Comment lire ce rapport

En créant un rapport sur le paysage, FPC s’est donné comme défi d’amener la recherche au prochain niveau. Si certains voudront peut-être lire le rapport intégral alors que d’autres préféreront le résumé, tous nos lecteurs sont invités à consulter les sections qui les intéressent le plus.Par exemple, peut-être que certains choisiront de lire séparément les réponses à Que sait-on? (chapitre 1) et Quels sont les objectifs, les approches et les rôles des fondations canadiennes? (chapitre 2). Peut-être regarderont-ils la documentation et les conclusions sur la réglementation, les actifs ou l’octroi de subventions. Peut-être se rendront-ils directement à la fin pour connaître les principaux enseignements à tirer pour les parties prenantes.Peu importe comment vous lirez le rapport, nous vous remercions de nous montrer votre intérêt, de participer aux conversations et de nous faire part de vos questions sur les recherches futures.

Pourquoi créer un rapport sur le paysage?

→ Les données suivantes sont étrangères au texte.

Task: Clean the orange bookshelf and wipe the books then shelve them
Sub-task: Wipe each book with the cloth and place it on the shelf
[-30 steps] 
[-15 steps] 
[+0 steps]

  • La philanthropie est une composante essentielle de la société canadienne. Depuis une dizaine d’années, la nature de la philanthropie, et par ricochet sa richesse et son impact, est remise en question. Des recherches menées aux États-Unis et au Royaume-Uni ont souvent été extrapolées ou appliquées au contexte canadien. Sur cette même période, des démarches colossales ont été entreprises pour développer notre compréhension de l’expérience de la réalité canadienne en particulier. Ces efforts de recherche ont ouvert des perspectives intéressantes sur les individus, les institutions et le domaine de la philanthropie au Canada.
  • Plus on pose de questions dans les recherches, plus les lacunes dans les données sont mises en évidence. Le Canada a la chance de miser sur les données robustes du T3010 de l’Agence du revenu du Canada, le formulaire que doivent acheminer chaque année les organismes de bienfaisance au gouvernement du Canada. Il s’agit du document qui présente la perspective la plus large de la structure, des objectifs et actifs des fondations et des subventions qu’elles octroient. Or les chercheurs qui consultent les données du T3010 font part de problèmes de qualité des données, de l’interminable effort de nettoyage et de vérification des données et des limites des questions de l’ARC. Comme le T3010 est conçu dans une optique de réglementation des organismes de bienfaisance plutôt que dans un cadre de recherche à proprement parler, les données qu’on y consigne ne répondent pas à toutes les questions de recherche. Il devient donc nécessaire d’établir des partenariats et des concepts de recherche ingénieux pour faire avancer les recherches sur la philanthropie au Canada.
  • Dans ce rapport, PhiLab et FPC ont uni leurs forces pour créer un rôle postdoctoral. Le projet a été géré par FPC et conçu avec la collaboration des membres du personnel de FPC et la chercheuse. L’objectif était de créer un rapport sur le paysage qui combinerait les recherches et les perspectives du milieu universitaire et de la pratique. Il s’agissait d’une tâche colossale et, pour FPC, ce rapport constitue une première édition, et non une édition définitive. Les rapports sur le paysage que produira FPC au cours des prochaines années continueront de chercher à rendre compte de l’étendue du secteur et de l’ampleur de sa complexité.
  • Dans ce premier rapport, un concept d’étude exploratoire qualitative s’appuie sur la documentation antérieure et les nouvelles données empiriques recueillies au moyen de travaux ethnographiques, de recherches documentaires et d’entrevues semi-structurées. Ce rapport fait ressortir les connaissances actuelles et cible les changements à apporter au secteur des fondations philanthropiques au Canada. On y met en évidence la réglementation, l’investissement des actifs et l’octroi de subventions, des thèmes qui font partie d’une vaste conversation sur les objectifs, les approches et les rôles des fondations philanthropiques.